Aber eine gemeinsame Reihe zur Aktualität der Landschaftsmalerei quasi in der Heimat? Nein, das gab es noch nie. Allerdings würde Boser ein solches Programm nicht nur auf das Thema Landschaft beschränkt wissen wollen, sondern den Binnenblick auch auf die Kunst nach dem ersten Weltkrieg bis hin zu Malern wie Fred Arnus Zigldrum und Heinz Braun ausweiten wollen. Und Monika Siebmanns wäre schon daran gelegen, die Lebendigkeit der Dachauer Kunstszene zu vergegenwärtigen. Die könnte sich in einer thematischen Auseinandersetzung mit dem Thema Landschaft aber durchaus bewähren.

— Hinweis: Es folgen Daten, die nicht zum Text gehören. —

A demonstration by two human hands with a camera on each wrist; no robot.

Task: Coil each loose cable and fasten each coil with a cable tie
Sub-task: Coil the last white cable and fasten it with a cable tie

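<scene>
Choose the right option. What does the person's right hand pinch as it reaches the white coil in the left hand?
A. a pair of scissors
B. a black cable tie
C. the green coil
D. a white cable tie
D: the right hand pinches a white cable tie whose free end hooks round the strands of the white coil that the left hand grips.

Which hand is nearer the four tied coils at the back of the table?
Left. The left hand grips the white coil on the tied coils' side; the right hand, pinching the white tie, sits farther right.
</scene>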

Von Außen betrachtet, wird die Dachauer Kunstgeschichte bis in die Gegenwart hinein anscheinend als ein Kontinuum begriffen. Denn die Ausstellung in Prien trägt den Titel: "EuroArt-Fenster 2013: Die Künstlerkolonie Dachau." Offiziell und nach allen wissenschaftlichen Erkenntnissen hat die Kolonie eigentlich mit dem Beginn des Ersten Weltkriegs aufgehört zu existieren. Alles danach sind interessante Entwicklungen gewesen, allerdings ohne die europäische Bedeutung eines Adolf Hölzels oder eine Ludwig Dills.

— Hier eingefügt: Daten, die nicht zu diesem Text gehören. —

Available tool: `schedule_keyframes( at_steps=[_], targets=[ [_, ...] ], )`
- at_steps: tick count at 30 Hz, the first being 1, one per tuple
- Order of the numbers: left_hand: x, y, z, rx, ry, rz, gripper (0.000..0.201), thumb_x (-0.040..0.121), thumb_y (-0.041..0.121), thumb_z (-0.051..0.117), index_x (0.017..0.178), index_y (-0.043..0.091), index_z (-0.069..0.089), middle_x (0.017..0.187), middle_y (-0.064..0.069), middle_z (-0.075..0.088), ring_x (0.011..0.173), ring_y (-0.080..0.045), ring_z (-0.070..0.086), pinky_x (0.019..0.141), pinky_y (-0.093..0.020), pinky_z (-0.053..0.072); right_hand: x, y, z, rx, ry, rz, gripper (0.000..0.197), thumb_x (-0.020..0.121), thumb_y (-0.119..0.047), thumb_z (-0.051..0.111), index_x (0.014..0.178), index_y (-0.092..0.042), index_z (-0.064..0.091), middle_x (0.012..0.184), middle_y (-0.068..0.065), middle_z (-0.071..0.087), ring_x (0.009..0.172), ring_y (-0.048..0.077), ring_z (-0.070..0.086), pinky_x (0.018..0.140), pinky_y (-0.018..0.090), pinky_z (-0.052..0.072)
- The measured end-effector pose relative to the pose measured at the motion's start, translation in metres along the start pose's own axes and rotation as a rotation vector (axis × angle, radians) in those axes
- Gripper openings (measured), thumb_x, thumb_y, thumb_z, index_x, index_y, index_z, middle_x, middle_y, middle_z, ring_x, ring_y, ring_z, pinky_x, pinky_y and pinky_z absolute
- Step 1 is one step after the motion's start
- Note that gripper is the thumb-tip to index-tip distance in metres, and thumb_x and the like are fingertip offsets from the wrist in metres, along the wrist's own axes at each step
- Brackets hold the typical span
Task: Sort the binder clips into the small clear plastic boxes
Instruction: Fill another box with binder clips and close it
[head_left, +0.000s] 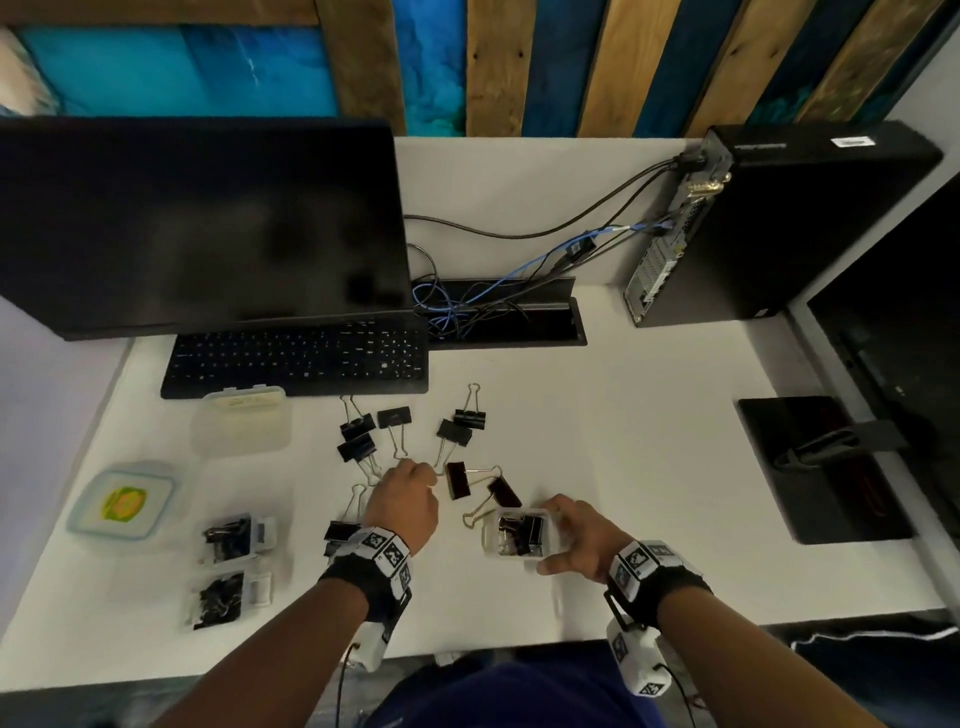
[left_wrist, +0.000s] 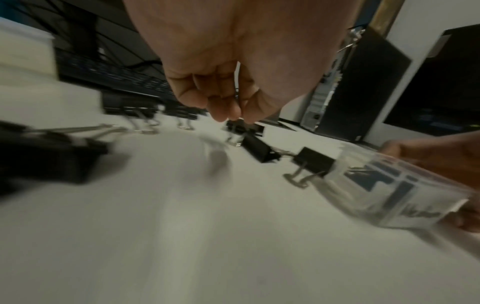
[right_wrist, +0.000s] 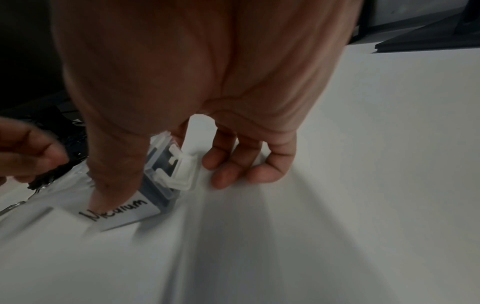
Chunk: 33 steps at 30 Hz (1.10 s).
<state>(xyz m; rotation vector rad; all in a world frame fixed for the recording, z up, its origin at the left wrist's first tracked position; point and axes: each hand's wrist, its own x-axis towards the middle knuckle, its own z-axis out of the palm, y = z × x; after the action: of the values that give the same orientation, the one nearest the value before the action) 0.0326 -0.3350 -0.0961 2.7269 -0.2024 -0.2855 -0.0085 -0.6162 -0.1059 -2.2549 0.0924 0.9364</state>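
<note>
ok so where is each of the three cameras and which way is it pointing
Head: worn on the head, looks down at the white desk; both forearms, the left hand and the right hand show.
Left wrist: low over the desk, looks along the left hand's fingers pinching a wire handle toward loose binder clips; the right hand's fingers show at the edge.
Right wrist: looks along the right hand at the clear box, labelled "Medium".
Shared: all three show that box.

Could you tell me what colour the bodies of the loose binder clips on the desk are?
Black, with silver wire handles on the binder clips; the head view shows it best.
</note>
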Motion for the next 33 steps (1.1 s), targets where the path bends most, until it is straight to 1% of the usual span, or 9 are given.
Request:
schedule_keyframes(
  at_steps=[4, 9, 13, 16, 20, 22, 24, 27, 33],
  targets=[
    [-0.015, -0.035, 0.003, 0.108, -0.101, -0.022, 0.033, 0.088, 0.016, 0.052, 0.12, 0.017, 0.061, 0.122, -0.002, 0.055, 0.112, -0.022, 0.051, 0.096, -0.035, 0.045, 0.001, -0.006, 0.001, -0.025, -0.025, 0.008, 0.066, 0.067, -0.04, 0.086, 0.119, -0.04, 0.045, 0.119, -0.001, 0.047, 0.107, 0.02, 0.052, 0.089, 0.035, 0.044],
    [-0.037, -0.034, 0.014, 0.224, -0.215, 0.081, 0.048, 0.088, 0.016, 0.048, 0.136, 0.017, 0.043, 0.136, -0.001, 0.039, 0.118, -0.02, 0.043, 0.101, -0.034, 0.038, 0.004, -0.012, 0.004, -0.029, -0.033, -0.01, 0.072, 0.054, -0.056, 0.083, 0.114, -0.04, 0.047, 0.115, -0.005, 0.058, 0.101, 0.016, 0.059, 0.091, 0.042, 0.051],
    [-0.045, -0.027, 0.02, 0.207, -0.234, 0.115, 0.051, 0.089, 0.012, 0.045, 0.139, 0.016, 0.04, 0.139, -0.001, 0.036, 0.121, -0.021, 0.04, 0.103, -0.034, 0.035, 0.004, -0.026, 0.008, -0.051, -0.089, -0.039, 0.061, 0.069, -0.039, 0.085, 0.114, -0.033, 0.044, 0.104, 0.001, 0.067, 0.093, 0.019, 0.064, 0.08, 0.032, 0.051],
    [-0.047, -0.028, 0.019, 0.151, -0.223, 0.105, 0.049, 0.089, 0.012, 0.044, 0.138, 0.019, 0.044, 0.138, 0.002, 0.04, 0.122, -0.019, 0.042, 0.104, -0.033, 0.034, 0.005, -0.037, 0.011, -0.063, -0.14, -0.063, 0.059, 0.072, -0.038, 0.084, 0.112, -0.031, 0.041, 0.096, -0.007, 0.068, 0.089, 0.016, 0.065, 0.076, 0.029, 0.049],
    [-0.056, -0.032, 0.011, 0.144, -0.068, 0.06, 0.041, 0.078, 0.011, 0.059, 0.118, 0.022, 0.062, 0.118, 0.002, 0.055, 0.103, -0.021, 0.055, 0.092, -0.038, 0.044, 0.005, -0.052, 0.017, -0.077, -0.174, -0.089, 0.07, 0.064, -0.048, 0.085, 0.117, -0.037, 0.04, 0.102, -0.015, 0.068, 0.098, 0.015, 0.066, 0.093, 0.037, 0.051],
    [-0.06, -0.039, 0.005, 0.16, 0.056, 0.005, 0.037, 0.06, 0.007, 0.072, 0.094, 0.02, 0.068, 0.098, 0.0, 0.059, 0.084, -0.022, 0.059, 0.074, -0.037, 0.05, 0.007, -0.058, 0.021, -0.11, -0.19, -0.108, 0.082, 0.058, -0.058, 0.082, 0.124, -0.04, 0.038, 0.115, -0.01, 0.069, 0.103, 0.016, 0.066, 0.097, 0.042, 0.052],
    [-0.064, -0.048, -0.004, 0.121, 0.106, -0.165, 0.033, 0.058, 0.008, 0.073, 0.089, 0.014, 0.064, 0.092, -0.005, 0.057, 0.079, -0.025, 0.057, 0.066, -0.037, 0.049, 0.009, -0.063, 0.025, -0.155, -0.202, -0.128, 0.086, 0.059, -0.06, 0.081, 0.13, -0.038, 0.036, 0.12, -0.007, 0.068, 0.104, 0.018, 0.066, 0.097, 0.043, 0.052],
    [-0.071, -0.059, -0.014, 0.074, 0.041, -0.441, 0.041, 0.074, 0.026, 0.071, 0.106, 0.008, 0.051, 0.103, -0.011, 0.053, 0.091, -0.028, 0.054, 0.074, -0.037, 0.049, 0.009, -0.072, 0.028, -0.179, -0.206, -0.147, 0.088, 0.063, -0.059, 0.079, 0.134, -0.035, 0.034, 0.122, -0.005, 0.067, 0.105, 0.02, 0.065, 0.096, 0.042, 0.052],
    [-0.079, -0.072, -0.008, -0.059, 0.007, -0.45, 0.038, 0.085, 0.023, 0.06, 0.117, 0.013, 0.043, 0.105, -0.007, 0.059, 0.096, -0.025, 0.058, 0.08, -0.034, 0.049, 0.016, -0.076, 0.033, -0.188, -0.214, -0.164, 0.083, 0.066, -0.056, 0.081, 0.131, -0.036, 0.033, 0.117, -0.004, 0.066, 0.102, 0.02, 0.064, 0.094, 0.041, 0.051]
  ],
)
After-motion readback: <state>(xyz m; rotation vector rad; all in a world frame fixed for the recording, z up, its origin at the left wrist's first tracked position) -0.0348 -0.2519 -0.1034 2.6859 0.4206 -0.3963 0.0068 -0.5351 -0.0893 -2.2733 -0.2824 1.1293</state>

Aber KVD-Vorsitzenden Monika Siebmanns nimmt den aus Prien zugespielten Ball gerne auf und sagt: "Wir haben eine sehr aktive Szene in Dachau." Eine, wie sie betont, die in der Organisation Euroart auch so wahrgenommen wird. Auch die ehemalige Künstlerkolonie Prien gehört dieser europäischen Vereinigung an, wie 36 weitere auch; dazu mehr als 100 Künstlerorte, in denen sich im 19. Jahrhundert Vertreter der Pleinair-Malerei zusammengefunden hatten- zu einer Kunst raus aus den Akademien und den schwergewichtigen historischen Themen der Gründerzeit.

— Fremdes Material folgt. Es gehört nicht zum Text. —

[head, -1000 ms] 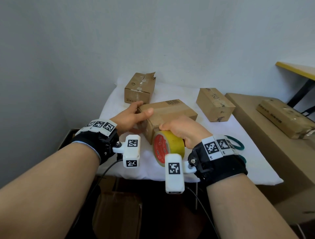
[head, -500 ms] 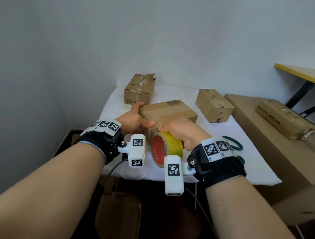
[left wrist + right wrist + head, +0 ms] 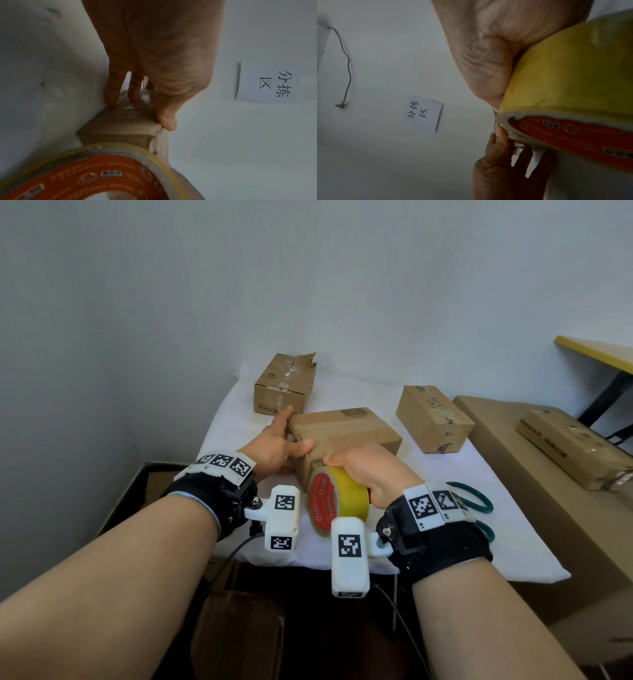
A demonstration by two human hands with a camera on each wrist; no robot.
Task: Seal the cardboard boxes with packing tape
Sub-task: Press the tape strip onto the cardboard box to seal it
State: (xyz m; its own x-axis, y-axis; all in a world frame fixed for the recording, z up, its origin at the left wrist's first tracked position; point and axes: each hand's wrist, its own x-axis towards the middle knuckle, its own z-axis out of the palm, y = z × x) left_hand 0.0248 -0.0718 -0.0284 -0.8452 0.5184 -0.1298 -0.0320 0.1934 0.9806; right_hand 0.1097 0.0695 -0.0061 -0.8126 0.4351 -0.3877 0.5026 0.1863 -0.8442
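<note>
We read 分拣区 on the white paper sign (image 3: 424, 113) on the wall, and R1, R2 on our right wristband tags (image 3: 432, 506).

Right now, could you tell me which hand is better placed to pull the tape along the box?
The right hand: it already grips the yellow packing tape roll, while the left hand steadies the brown cardboard box.
</note>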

EuroArt mit dem Präsidenten und Dachauer Oberbürgermeister Peter Bürgel will dieses ehemalige europäische Netzwerk reaktivieren. Die Organisation steht vor einer Zäsur. Einmal wegen des Geldes; sie braucht dringend europäische Zuschüsse, um auch die zahlreichen kleineren Orte integrieren zu können. Vor allem stellt sich die Frage, wie es inhaltlich weitergeht. Elisabeth Boser und Monika Siebmanns wünschen sich eine Konzentration auf "einige wenige Baustellen"; auf die Präsentation zeitgenössischer Kunst - und eben auf historische Ausstellungen. Boser und Siebmanns sind sich in ihrer Kritik einig, dass in der Vergangenheit die Neigung überwog, möglichst viele Mitglieder zu werben, anstatt darauf zu achten, was die ehemaligen Künstlerorte zum Anliegen der Vereinigung beitragen könnten. Insofern darf die Ausstellung in Prien mit seinen Blickwechseln von Alt zu Neu und zurück durchaus als Plädoyer für dieses Anliegen der Besinnung bewertet werden.

KVD und Gemäldegalerie Dachau stellen in der Galerie im Alten Rathaus in Prien am Chiemsee aus. Vernissage ist am Samstag, 20. April, 14 Uhr. Bis Sonntag, 23. Juni.